3. Commission: For Agent's services, the Company shall pay Agent the following commission
   percentage: _______ (___ %) [Instruction: Insert the commission percentage, e.g., six (◊
   6%)] of Agent's total sales.

   ___________________________________________________________________________
   ___________________________________________________________________________
   __________________________________________________________________________.
   [Instruction: Provide additional details if necessary.]

4. Reimbursement: [Instruction: Choose any one clause below]

   As part of the compensation to Agent, Agent shall also be reimbursed for the following
   expenses:

   ___________________________________________________________________________

    [Instruction: Describe all expenses for which the Agent may be reimbursed.]

   Company shall not be obligated to reimburse Agent for any additional expenses incurred in
   the performance of services pursuant to this Agreement unless agreed in writing by Company
   in advance.

                                                   OR

   Agent shall bear any and all costs or expenses incurred during the performance under this
   Agreement.

5. Terms and Termination: [Instruction: Choose any one clause below]

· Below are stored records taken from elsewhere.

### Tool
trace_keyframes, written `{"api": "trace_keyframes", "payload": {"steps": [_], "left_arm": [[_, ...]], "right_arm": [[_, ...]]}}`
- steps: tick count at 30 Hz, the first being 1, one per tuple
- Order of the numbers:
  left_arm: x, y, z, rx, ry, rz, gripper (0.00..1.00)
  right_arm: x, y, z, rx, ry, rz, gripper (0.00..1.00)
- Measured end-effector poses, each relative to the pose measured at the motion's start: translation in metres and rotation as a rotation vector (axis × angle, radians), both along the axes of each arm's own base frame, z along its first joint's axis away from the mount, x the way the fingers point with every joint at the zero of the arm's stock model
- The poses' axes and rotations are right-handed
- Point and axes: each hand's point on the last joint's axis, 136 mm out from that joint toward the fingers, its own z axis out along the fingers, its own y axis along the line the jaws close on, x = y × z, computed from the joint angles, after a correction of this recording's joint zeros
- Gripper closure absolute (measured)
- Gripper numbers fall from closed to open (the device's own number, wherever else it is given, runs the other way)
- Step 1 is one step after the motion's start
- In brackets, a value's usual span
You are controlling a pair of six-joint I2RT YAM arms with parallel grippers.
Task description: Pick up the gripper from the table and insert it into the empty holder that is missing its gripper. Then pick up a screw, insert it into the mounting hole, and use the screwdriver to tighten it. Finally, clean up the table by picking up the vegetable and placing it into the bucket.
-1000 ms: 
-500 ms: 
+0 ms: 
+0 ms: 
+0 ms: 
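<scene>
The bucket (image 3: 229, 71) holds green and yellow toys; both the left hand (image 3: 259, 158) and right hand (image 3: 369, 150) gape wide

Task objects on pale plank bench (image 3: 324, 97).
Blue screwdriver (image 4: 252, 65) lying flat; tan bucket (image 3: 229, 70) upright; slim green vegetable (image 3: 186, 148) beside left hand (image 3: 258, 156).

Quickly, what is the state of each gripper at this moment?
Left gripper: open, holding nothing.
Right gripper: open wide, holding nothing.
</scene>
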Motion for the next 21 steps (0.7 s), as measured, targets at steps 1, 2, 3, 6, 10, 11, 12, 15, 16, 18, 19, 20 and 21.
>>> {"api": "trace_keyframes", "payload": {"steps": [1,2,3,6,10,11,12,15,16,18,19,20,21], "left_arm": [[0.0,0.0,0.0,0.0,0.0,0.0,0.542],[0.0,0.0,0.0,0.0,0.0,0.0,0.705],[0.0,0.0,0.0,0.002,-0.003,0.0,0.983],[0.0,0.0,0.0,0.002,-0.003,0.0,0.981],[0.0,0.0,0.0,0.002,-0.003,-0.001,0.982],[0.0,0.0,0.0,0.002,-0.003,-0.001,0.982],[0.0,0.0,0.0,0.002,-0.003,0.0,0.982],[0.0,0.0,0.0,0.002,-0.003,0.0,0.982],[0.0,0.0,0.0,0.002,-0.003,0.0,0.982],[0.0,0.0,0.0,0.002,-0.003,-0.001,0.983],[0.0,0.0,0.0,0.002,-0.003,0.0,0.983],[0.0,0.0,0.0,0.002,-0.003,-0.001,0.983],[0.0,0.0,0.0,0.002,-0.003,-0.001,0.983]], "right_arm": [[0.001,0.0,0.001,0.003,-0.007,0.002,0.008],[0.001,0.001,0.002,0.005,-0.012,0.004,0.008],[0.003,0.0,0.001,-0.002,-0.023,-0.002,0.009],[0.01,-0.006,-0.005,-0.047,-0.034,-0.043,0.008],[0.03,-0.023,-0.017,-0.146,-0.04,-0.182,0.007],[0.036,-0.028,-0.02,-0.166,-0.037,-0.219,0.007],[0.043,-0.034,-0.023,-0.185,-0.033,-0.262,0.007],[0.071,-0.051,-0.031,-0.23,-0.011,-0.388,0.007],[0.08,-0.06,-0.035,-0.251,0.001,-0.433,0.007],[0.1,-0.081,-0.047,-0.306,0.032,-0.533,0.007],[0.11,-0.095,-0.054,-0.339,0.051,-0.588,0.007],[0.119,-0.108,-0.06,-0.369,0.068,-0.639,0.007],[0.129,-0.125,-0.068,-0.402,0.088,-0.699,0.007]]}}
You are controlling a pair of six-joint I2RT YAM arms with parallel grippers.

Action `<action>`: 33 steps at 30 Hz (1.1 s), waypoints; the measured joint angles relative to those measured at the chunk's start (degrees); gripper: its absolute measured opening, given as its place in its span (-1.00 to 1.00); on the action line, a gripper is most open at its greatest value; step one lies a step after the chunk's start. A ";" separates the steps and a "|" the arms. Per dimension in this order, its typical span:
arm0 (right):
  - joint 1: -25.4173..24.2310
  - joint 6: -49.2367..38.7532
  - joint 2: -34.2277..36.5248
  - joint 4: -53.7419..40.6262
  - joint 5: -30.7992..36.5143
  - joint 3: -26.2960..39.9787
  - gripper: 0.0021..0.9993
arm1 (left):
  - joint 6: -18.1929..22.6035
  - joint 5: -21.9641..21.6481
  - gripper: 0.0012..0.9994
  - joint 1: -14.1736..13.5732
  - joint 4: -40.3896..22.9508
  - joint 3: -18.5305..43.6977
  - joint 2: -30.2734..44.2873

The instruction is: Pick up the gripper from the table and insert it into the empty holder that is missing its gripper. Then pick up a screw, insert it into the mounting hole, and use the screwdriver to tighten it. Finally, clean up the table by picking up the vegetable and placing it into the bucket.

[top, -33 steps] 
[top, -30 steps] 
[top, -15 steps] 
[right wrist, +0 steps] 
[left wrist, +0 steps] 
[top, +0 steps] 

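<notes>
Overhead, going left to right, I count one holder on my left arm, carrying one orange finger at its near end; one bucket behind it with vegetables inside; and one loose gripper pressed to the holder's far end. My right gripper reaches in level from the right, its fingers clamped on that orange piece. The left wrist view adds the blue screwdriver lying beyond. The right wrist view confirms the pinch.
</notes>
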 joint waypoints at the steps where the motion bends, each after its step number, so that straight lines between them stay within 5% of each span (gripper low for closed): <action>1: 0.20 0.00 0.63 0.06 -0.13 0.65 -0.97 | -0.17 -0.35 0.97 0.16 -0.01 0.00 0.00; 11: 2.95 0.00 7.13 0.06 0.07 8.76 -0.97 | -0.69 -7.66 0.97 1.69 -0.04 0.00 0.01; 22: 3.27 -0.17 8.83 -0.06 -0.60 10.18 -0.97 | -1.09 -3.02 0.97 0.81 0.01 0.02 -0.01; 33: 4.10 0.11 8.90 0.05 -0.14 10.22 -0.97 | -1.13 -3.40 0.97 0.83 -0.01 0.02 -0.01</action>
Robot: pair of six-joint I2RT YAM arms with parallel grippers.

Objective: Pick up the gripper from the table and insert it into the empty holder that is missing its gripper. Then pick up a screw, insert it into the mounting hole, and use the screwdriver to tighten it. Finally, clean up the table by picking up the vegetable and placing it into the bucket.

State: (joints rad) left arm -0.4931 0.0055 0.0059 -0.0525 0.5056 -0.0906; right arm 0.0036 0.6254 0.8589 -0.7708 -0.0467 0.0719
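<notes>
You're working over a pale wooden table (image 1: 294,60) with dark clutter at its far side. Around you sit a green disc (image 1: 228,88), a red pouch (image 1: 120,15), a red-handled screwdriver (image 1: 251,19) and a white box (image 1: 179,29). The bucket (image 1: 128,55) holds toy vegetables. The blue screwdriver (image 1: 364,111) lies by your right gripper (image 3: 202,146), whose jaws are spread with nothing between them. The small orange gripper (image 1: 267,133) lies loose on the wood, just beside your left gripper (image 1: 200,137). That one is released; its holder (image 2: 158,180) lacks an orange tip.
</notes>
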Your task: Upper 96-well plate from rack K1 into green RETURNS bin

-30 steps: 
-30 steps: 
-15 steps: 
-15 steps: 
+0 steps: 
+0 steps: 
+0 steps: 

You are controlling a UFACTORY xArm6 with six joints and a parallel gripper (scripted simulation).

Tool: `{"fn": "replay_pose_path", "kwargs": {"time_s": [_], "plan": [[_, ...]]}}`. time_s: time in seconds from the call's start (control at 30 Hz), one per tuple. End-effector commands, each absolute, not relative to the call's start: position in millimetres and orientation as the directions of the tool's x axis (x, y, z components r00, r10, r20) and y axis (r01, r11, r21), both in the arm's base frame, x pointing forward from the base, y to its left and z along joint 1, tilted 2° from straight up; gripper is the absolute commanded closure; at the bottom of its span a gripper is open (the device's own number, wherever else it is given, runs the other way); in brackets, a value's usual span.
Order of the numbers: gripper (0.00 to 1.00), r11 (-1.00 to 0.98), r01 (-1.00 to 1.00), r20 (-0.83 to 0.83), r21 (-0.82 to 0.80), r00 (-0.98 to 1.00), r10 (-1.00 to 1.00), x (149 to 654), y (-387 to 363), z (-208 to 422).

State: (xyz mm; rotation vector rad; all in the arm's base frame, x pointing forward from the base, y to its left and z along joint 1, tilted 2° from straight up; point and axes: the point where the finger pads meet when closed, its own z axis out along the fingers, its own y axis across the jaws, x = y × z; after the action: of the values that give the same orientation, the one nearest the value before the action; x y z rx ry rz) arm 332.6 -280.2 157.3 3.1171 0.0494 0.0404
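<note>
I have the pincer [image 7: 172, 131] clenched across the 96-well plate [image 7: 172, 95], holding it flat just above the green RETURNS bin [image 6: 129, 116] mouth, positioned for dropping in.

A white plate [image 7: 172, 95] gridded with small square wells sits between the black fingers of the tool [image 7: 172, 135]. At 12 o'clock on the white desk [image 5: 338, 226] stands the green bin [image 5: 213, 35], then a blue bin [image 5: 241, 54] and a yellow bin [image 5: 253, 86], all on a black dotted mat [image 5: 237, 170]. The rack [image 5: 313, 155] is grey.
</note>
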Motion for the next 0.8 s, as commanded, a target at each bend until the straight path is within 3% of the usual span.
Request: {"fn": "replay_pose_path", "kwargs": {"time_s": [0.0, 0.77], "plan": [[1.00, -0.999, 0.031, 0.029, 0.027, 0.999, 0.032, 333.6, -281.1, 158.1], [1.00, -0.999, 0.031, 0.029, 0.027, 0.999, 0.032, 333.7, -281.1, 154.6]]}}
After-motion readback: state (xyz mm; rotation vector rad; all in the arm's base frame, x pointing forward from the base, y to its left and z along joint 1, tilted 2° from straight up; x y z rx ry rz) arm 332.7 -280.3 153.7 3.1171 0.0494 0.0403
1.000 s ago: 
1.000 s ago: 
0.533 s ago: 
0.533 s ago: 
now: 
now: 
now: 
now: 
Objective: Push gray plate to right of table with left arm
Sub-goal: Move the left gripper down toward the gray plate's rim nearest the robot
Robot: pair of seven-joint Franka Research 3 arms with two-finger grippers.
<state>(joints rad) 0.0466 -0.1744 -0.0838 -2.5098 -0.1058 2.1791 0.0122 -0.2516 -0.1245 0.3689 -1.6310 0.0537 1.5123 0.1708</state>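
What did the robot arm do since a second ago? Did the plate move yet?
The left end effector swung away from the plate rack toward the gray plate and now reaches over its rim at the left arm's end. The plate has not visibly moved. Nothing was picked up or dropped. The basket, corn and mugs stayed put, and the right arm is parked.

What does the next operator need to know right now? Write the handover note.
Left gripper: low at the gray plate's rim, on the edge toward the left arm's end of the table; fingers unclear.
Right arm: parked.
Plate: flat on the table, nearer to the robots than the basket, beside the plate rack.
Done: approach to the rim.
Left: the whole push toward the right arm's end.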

   [Comment: Under this clause both Parties can terminate this agreement]

   This Agreement may be terminated by the written agreement of both Parties. In the event that
   either Party shall be in default of its material obligations under this Agreement and shall fail
   to remedy such default within ______ (__) [Instruction: Insert number of days, e.g., sixty
   (◊ 60)] days after receipt of written notice thereof, this Agreement shall terminate upon
   expiration of the ______ (__) [Instruction: Insert number of days, e.g., sixty (◊ 60)] days
   period.

                                                 OR

   [Comment: Under this clause parties can terminate this agreement after the completion
   of the term of this agreement]

   This Agreement shall commence as of the effective date and shall continue in full force and
   effect for a period of _______ (___) [Instruction: Insert number of years, e.g., four (◊4)]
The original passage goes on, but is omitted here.